Consumers vs Citizens in the Digital Single Market : A Societal Issue



The European Commission has issued last May a Communication called Digital Single Market (DSM) strategy for Europe that contains 3 pillars of actions to remove the barriers to a Digital Single Market.

This article draws attention on the first pillar of actions that is supposed to improve lives of European citizens. The main diagnosis of the European Commission is there are not enough cross border e-commerce transactions because it is far too expensive and/or complicated for the consumers and for the SMEs.

The European Commission is facing already a blockage with the roaming costs and net neutrality issues which belong to its previous initiative: a Telecoms Single Market (TSM). The Commission and the Parliament want the roaming cost to be gone by the end of this year and obviously the Council representing the Member States is slowing down the process by postponing it.

But the central question is: If it is cheaper for the consumers is it really better for the citizens?

The answer is not that obvious and the globalization gives us a drastic insight here.

Indeed let us go extreme for the full comprehension of what is really at stake: If we all choose to buy online and far away because it is cheaper and easier it is obvious that we do not favor our local market. We force it to compete with far away cheaper markets. And if that is considered to be good and efficient from a liberal point of view it is only true to a certain point for the citizen: this point is actually reached when our social rights and societal investments are affected by this competition. We all know there are countries where there is hardly any social right, which means the work cost there is cheaper than the work cost in our local market. And sadly for the citizen this difference reflected in the price tag will push the consumer to buy far away. That ultimately affects our local market: the related industries will relocate creating unemployment and poverty locally and ultimately a reduction of the social cost and societal investments to at least survive.

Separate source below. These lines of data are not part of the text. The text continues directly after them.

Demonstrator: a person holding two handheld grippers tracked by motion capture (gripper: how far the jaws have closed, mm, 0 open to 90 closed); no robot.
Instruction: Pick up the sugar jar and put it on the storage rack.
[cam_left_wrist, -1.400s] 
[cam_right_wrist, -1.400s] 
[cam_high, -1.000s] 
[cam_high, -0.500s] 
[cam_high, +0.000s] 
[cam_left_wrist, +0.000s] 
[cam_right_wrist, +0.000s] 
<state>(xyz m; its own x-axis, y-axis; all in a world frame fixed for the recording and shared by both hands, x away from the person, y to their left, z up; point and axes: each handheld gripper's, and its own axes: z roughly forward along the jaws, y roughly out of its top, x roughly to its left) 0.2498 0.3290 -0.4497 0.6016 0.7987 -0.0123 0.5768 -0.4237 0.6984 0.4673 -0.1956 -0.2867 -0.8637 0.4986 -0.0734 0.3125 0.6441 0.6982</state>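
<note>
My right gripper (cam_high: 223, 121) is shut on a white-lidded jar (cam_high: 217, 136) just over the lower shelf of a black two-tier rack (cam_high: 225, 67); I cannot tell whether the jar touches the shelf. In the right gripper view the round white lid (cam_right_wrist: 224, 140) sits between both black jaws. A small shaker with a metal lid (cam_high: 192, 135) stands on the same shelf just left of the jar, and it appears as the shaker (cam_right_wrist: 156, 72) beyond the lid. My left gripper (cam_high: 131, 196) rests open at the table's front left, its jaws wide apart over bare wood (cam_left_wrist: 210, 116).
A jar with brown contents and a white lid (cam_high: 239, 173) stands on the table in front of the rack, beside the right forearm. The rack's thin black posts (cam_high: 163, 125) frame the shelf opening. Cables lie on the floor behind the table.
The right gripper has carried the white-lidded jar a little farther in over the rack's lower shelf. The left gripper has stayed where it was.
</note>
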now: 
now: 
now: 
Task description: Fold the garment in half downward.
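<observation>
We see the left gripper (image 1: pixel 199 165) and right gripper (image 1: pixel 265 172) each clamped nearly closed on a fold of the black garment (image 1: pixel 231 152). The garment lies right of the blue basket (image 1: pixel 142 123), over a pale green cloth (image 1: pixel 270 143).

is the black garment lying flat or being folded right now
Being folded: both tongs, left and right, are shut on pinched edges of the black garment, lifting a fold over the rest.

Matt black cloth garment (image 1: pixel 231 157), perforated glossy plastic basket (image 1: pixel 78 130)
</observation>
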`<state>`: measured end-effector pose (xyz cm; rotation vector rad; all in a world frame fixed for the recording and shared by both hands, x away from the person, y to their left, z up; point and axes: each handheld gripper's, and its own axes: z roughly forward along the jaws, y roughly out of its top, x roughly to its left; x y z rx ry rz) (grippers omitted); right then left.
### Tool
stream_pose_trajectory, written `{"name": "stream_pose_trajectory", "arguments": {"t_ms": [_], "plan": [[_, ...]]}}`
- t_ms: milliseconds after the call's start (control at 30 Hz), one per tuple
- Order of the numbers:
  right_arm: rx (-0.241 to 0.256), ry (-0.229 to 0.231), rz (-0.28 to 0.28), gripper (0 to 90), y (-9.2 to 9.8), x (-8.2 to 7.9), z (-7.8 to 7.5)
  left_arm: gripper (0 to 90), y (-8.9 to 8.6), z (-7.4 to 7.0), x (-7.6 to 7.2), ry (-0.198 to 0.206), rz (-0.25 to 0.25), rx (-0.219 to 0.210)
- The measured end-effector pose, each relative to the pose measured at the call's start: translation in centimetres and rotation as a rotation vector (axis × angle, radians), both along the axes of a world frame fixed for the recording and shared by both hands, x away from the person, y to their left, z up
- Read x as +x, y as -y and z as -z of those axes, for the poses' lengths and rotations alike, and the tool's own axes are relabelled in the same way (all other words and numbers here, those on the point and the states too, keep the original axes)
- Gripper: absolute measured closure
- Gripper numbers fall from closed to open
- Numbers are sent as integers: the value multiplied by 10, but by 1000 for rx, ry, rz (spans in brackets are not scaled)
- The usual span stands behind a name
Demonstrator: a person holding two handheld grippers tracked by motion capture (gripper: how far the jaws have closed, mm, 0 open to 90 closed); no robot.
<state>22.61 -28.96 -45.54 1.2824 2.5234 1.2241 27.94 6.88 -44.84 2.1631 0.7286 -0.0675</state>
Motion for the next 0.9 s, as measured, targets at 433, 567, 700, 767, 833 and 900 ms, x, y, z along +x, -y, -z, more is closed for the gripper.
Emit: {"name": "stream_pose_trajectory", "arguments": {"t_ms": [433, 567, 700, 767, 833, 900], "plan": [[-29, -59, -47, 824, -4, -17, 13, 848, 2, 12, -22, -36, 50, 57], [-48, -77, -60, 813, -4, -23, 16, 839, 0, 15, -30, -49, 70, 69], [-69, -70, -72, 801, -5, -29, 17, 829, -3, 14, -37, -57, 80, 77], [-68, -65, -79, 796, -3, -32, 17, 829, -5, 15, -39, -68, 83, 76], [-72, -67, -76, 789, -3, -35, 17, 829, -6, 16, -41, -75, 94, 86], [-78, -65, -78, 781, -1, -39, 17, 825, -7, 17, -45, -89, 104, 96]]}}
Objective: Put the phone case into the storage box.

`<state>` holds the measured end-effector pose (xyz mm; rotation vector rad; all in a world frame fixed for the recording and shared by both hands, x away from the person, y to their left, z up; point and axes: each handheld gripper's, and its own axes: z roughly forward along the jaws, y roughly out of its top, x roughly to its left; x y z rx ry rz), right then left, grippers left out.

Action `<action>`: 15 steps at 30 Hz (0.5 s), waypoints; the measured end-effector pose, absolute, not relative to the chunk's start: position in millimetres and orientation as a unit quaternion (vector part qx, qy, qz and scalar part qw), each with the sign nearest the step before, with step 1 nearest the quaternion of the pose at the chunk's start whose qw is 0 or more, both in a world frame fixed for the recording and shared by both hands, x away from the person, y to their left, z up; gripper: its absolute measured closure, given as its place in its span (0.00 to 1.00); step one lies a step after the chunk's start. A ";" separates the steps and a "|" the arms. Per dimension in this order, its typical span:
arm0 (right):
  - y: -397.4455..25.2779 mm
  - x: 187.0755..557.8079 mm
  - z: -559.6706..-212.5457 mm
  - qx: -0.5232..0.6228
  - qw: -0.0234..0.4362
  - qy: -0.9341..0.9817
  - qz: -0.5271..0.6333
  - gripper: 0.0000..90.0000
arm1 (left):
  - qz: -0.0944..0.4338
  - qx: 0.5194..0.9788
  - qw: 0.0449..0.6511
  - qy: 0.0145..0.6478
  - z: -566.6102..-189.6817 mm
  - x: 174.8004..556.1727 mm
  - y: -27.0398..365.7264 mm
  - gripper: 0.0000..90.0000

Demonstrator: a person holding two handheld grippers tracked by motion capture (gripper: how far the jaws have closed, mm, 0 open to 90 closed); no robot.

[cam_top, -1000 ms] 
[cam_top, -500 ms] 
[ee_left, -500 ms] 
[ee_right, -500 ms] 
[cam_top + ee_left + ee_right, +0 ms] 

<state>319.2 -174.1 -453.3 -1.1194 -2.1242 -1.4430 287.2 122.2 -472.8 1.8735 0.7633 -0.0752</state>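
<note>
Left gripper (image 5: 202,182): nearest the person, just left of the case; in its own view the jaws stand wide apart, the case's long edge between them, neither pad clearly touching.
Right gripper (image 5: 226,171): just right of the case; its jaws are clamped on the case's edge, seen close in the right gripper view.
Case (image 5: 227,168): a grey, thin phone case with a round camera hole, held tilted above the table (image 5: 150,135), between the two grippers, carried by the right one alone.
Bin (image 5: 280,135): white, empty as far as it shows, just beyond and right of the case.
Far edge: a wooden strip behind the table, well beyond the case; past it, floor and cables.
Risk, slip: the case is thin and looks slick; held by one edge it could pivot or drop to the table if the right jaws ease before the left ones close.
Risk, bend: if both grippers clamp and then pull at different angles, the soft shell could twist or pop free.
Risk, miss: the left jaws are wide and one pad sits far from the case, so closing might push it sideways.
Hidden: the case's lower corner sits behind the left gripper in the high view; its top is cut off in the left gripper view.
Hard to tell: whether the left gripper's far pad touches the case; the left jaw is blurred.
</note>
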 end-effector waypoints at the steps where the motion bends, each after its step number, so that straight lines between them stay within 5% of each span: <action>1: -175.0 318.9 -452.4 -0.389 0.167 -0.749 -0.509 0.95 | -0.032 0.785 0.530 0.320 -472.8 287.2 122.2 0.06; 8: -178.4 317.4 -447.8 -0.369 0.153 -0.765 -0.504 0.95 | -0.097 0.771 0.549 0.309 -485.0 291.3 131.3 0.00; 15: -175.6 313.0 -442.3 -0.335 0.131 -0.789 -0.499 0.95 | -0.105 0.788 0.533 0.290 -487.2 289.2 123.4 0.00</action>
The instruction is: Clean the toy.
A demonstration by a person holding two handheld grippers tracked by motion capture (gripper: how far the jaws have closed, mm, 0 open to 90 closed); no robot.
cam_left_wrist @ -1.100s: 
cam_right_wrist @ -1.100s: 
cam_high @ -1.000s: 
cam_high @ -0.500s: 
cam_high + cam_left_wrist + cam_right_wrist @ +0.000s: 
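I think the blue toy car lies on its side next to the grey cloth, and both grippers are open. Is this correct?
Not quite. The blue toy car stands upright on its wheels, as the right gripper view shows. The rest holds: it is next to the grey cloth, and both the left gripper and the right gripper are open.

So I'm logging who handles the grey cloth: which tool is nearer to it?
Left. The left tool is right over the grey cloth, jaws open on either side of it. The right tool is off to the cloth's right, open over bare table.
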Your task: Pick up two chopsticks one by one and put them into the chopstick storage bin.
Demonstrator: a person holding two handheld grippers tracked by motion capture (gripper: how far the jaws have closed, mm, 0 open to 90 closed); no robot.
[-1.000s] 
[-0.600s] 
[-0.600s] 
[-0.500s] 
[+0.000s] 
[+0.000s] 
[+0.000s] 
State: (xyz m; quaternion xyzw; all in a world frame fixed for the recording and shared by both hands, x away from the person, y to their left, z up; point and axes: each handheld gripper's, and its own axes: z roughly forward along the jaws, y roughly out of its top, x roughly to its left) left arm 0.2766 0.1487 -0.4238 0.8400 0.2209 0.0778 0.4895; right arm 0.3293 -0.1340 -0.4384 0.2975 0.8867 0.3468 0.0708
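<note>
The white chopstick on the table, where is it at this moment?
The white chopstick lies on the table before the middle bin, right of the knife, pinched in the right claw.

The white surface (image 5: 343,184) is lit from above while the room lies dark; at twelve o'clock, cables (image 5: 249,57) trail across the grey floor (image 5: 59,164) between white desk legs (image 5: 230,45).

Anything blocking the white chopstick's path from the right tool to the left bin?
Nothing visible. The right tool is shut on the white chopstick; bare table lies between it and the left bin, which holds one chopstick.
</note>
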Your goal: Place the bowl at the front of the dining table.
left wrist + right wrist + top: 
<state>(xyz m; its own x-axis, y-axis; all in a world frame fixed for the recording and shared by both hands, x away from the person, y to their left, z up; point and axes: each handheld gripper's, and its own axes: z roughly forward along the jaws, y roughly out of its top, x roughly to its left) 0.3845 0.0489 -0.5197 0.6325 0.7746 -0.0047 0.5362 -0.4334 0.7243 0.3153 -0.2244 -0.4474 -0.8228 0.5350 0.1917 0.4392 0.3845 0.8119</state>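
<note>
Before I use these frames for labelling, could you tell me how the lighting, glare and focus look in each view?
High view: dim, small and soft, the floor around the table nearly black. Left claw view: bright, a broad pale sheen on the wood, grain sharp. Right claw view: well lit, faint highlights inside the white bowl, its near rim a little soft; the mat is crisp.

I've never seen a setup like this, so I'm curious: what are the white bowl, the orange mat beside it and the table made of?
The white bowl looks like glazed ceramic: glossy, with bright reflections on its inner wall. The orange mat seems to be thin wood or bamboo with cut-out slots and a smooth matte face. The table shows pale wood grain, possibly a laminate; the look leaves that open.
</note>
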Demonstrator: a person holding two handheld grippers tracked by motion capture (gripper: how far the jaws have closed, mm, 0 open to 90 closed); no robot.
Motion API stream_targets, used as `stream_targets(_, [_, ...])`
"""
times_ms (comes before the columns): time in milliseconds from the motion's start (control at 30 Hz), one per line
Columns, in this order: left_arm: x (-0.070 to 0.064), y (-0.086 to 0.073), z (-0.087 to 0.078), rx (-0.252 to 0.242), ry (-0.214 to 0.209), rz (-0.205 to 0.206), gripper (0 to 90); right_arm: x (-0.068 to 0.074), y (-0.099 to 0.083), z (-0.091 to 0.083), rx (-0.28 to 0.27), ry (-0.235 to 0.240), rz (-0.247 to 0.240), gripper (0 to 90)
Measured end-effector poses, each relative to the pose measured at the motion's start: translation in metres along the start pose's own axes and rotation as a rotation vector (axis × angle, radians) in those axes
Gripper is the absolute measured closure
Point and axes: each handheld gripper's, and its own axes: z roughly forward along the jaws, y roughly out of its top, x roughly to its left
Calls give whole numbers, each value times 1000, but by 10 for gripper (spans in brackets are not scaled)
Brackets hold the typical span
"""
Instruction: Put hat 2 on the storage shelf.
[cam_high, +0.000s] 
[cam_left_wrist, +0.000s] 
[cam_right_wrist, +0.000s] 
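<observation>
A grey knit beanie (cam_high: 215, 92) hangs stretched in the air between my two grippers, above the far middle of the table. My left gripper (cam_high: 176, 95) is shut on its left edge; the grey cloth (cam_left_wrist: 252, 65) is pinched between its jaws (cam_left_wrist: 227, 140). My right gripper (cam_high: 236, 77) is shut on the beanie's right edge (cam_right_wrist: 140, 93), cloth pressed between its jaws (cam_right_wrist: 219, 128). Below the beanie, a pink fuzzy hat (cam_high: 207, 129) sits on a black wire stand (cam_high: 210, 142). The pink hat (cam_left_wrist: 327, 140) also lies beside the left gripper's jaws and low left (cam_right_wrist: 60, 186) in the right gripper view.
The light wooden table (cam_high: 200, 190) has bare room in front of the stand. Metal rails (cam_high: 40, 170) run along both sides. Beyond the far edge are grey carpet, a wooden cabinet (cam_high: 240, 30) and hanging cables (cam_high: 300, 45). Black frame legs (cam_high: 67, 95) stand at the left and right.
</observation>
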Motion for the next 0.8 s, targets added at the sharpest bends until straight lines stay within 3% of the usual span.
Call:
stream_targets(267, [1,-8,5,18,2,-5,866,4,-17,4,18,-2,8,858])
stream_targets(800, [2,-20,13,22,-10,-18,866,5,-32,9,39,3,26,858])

Now if we stay in Europe, what we have just described above means that by increasing the cross border transactions we are going to favor automatically the European countries where the social cost is the lowest simply because the transactions there are cheaper. So if I am a citizen of a European country where the social cost is high I am going to loose my social advantages slowly but surely; I may even face unemployment directly or indirectly (through relatives and/or friends) just because I was pushed to buy cheaper next door. On the opposite if I belong to a European country where the social cost is lower I will not face unemployment but my social rights won’t increase.


What we can learn here as European citizens is that we may be angry as European consumers that the Council is slowing down the Single Market (Digital or not) but we should be thankful and actually call for an harmonization of our social rights before the harmonization of the market in order to secure the level of the social rights we want to preserve.